The purpose of this pass is to "flatten" the code representation into a sequence of assignment statements followed by a "return" statement. The let statements are gone, replaced by assignments. There is no more nesting of expressions, unless you consider the sequence of assignments "nesting".

The input language to the pass is Lvar_mon and the output language is Cvar, defined in the files cvar.ml[i]. The name Cvar was chosen because the straight-line nature of the code is very similar to the way code is represented in a C language program.

The source code consists of five functions:

convert_atom
convert_exp
explicate_assign
explicate_tail
explicate_control

explicate_control is supplied for you. convert_atom and convert_exp are straightforward. explicate_tail converts an expression in tail position, while explicate_assign converts an assignment statement followed by an already-converted tail expression.

The transformation is described in lecture 4 and chapter 2 of the textbook (section 2.6). (There is also a skeleton implementation in Racket, which may be helpful.) Note that in the textbook, the phrase "the right-hand side of a let" means "the binding expression of a let"; schematically, a let expression looks like this:

(let <binding variable> <binding expression> <body>)

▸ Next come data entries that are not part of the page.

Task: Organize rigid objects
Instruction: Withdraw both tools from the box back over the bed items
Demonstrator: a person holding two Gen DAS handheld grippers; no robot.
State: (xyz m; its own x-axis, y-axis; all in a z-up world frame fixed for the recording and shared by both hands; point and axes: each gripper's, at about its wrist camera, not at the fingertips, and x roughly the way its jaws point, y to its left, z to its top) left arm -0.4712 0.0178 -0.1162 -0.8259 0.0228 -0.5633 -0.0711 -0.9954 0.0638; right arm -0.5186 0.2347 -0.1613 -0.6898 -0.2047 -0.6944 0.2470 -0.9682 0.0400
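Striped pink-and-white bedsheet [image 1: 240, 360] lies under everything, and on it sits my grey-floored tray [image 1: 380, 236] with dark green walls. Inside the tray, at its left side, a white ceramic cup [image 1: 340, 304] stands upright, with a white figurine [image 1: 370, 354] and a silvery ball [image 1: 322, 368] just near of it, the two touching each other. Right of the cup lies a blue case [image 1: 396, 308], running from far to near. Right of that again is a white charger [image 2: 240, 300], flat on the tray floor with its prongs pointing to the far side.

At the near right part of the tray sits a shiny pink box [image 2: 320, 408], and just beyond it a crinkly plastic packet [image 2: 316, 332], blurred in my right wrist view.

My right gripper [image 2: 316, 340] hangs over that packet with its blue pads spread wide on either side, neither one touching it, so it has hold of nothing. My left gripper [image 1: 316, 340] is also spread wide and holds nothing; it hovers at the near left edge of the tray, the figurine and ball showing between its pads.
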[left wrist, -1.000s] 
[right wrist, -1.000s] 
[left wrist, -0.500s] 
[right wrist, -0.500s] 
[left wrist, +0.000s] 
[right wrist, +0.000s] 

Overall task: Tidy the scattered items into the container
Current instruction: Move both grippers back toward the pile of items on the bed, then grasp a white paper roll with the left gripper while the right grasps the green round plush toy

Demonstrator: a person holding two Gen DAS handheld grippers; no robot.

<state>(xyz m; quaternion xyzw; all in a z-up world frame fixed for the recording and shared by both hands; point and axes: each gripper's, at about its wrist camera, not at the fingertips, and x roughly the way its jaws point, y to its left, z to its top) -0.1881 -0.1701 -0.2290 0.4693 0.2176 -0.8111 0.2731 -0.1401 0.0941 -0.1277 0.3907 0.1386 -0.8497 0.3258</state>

In both explicate_tail and explicate_assign, the only (slightly) tricky case is the let case. Here are some hints for this case:

explicate_tail has to call explicate_assign.
In explicate_assign, the transformation is basically this:
```
(let (v (let (v' e1) e2)) tl)
-->
(let (v' e1) (let (v e2) tl))
```
The code for this is quite simple.

The total code you need to write is considerably less than 100 lines.

Select instructions

[File: select_instructions.ml]

This is the first of several passes collectively called the "back end". Their job is to convert the code into x86-64 assembly language. There are three intermediate languages specific to these passes:

x86var (x86var.ml[i])

This language mixes assembly language instructions with variables.
x86int (x86int.ml[i])

This language gets rid of variables. Variables are represented by stack locations (in this assignment) and by a combination of stack locations and registers (in later assignments).
x86asm (x86asm.ml[i])

This language adds extra code (the "prelude" and "conclusion") necessary to make the entire program into a single unit that can be compiled into a full executable program.

The x86asm language

The x86asm intermediate language is not described in the book; the book simply outputs assembly language as a string after the "prelude and conclusion" pass. We think that having another intermediate language is more elegant, and also could eventually be used by an interpreter which interprets the final assembly code directly.

After x86asm, actual assembly code is trivially generated by the "print assembly" pass (print_asm.ml[i]). This code is supplied to you.

In the "select instructions" pass, code is converted from the Cvar language to the x86var language.

The select_instructions.ml file is mostly empty. You have to implement the convert_lt function, which converts a (label, tail) pair (Cvar language) into a (label, block) pair (x86var language). The labels don't change, so essentially you are changing a Cvar tails into x86var blocks (lists of instructions). You will want to write helper functions to do this. (We put ours outside of the convert_lt function; you can do it any way you like.)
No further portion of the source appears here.